According to data provided by the Uganda Alcohol Industry Association (UAIA) in their engagements with Parliament and the Ministry of Finance; the proposed restriction on working hours would affect about 1.3 million jobs, not counting another 6.3 million Ugandans who obtain their livelihood as distributors, grain growers, owners of entertainment venues and so on.
Uganda would also stand to lose about UGX 1 trillion, currently generated from alcohol-related revenues. Unfortunately, it is not clear that these considerations – which immediately make sense to the ordinary Ugandan – animate the minds of those who seem intent in seeing their personal values adopting in public policy and legislation.
The other unfortunate tragedy is that this political class is enabled in their folly by a citizenry which is easily distracted by the diversions and scapegoats periodically offered up by politicians whenever it appears that public scrutiny into governance is becoming too hot for comfort.

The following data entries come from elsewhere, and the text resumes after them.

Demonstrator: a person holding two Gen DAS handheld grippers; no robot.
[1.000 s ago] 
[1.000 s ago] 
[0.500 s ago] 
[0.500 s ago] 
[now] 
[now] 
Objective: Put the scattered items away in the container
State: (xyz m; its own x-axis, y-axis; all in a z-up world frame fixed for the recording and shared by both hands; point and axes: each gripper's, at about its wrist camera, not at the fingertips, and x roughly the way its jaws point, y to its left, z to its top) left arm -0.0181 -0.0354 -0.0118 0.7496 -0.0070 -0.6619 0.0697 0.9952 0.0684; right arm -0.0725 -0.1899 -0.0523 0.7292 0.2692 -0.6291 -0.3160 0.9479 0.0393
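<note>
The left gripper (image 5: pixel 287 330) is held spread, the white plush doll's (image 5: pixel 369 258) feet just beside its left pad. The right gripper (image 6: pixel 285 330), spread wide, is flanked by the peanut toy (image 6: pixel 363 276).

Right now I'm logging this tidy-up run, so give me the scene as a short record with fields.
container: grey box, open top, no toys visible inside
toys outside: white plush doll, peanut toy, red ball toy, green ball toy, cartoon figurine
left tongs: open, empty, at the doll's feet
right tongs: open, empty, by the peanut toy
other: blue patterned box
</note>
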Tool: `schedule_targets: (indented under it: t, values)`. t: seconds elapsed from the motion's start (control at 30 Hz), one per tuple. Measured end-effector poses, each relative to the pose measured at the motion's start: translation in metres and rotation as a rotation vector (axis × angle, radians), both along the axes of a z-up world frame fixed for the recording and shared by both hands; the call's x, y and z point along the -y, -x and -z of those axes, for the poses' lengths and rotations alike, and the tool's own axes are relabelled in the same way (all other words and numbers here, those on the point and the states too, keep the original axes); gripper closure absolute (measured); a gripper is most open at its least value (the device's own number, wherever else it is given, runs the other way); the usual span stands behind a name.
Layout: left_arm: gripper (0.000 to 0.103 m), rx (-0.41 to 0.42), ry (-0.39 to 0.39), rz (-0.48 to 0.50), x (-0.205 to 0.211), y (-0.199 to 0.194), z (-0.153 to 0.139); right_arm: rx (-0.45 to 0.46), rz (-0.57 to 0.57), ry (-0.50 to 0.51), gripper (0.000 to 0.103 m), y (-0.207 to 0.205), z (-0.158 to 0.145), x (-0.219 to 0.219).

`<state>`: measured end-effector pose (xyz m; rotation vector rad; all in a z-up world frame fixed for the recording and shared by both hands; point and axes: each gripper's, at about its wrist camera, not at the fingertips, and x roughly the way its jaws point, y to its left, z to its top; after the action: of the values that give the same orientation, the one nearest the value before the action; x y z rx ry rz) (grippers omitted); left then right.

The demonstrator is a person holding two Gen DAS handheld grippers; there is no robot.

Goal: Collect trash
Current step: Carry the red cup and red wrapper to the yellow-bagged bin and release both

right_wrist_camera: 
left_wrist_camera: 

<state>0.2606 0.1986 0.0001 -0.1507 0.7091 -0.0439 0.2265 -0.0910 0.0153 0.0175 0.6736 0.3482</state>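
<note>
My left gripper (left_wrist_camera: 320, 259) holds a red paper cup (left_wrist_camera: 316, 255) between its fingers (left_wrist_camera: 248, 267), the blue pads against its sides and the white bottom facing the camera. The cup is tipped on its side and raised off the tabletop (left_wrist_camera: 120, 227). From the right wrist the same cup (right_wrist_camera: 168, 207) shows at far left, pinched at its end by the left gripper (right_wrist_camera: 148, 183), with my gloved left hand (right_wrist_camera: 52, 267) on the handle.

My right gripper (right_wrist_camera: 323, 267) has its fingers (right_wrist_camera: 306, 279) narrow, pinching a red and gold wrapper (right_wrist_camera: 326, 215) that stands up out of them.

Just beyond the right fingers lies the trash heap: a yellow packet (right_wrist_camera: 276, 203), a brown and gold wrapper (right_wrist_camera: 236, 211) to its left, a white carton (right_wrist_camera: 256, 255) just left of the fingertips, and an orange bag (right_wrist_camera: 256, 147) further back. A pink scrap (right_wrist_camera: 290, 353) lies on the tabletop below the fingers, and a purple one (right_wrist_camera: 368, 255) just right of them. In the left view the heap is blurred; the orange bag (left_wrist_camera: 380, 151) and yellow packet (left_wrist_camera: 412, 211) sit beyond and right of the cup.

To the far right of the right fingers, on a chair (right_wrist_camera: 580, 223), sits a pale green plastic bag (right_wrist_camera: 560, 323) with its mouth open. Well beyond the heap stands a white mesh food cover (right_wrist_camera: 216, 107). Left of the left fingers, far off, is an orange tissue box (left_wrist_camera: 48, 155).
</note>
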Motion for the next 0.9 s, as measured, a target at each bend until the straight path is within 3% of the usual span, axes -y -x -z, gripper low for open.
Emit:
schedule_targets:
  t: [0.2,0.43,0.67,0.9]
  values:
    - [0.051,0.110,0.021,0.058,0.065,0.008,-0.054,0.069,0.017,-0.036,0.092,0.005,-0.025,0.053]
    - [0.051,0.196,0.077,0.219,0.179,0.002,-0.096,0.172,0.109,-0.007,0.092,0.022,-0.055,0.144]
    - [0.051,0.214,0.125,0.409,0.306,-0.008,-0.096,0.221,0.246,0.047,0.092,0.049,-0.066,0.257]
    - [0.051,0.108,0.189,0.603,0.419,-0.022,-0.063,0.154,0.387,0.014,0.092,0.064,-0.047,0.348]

In the coming months and years, I suspect the words of German pastor Martin Niemöller will become even more relevant to the situation of human rights and civil liberties in Uganda: ‘First they came for the socialists, and I did not speak out – because I was not a socialist.
Then they came for the trade unionists, and I did not speak out – because I was not a trade unionist. Then they came for the Jews, and I did not speak out – because I was not a Jew. Then they came for me – and there was no one left to speak for me.’
Last year, the moral brigade passed the now infamous law, while the majority of Ugandans cheered. Now the brigade has come for alcohol – whose consumption is a most treasured national pastime, and the public seems to be distracted and unconcerned as to the real implications for civil liberties that this law portends (leaving the Uganda Alcohol Industry Association to struggle alone). The question is, who – or what – will the moral brigade target next?
The writer is senior lecturer and acting director of the Human Rights and Peace Centre (HURIPEC) at the School of Law, Makerere University, where he teaches Constitutional Law and Legal Philosophy.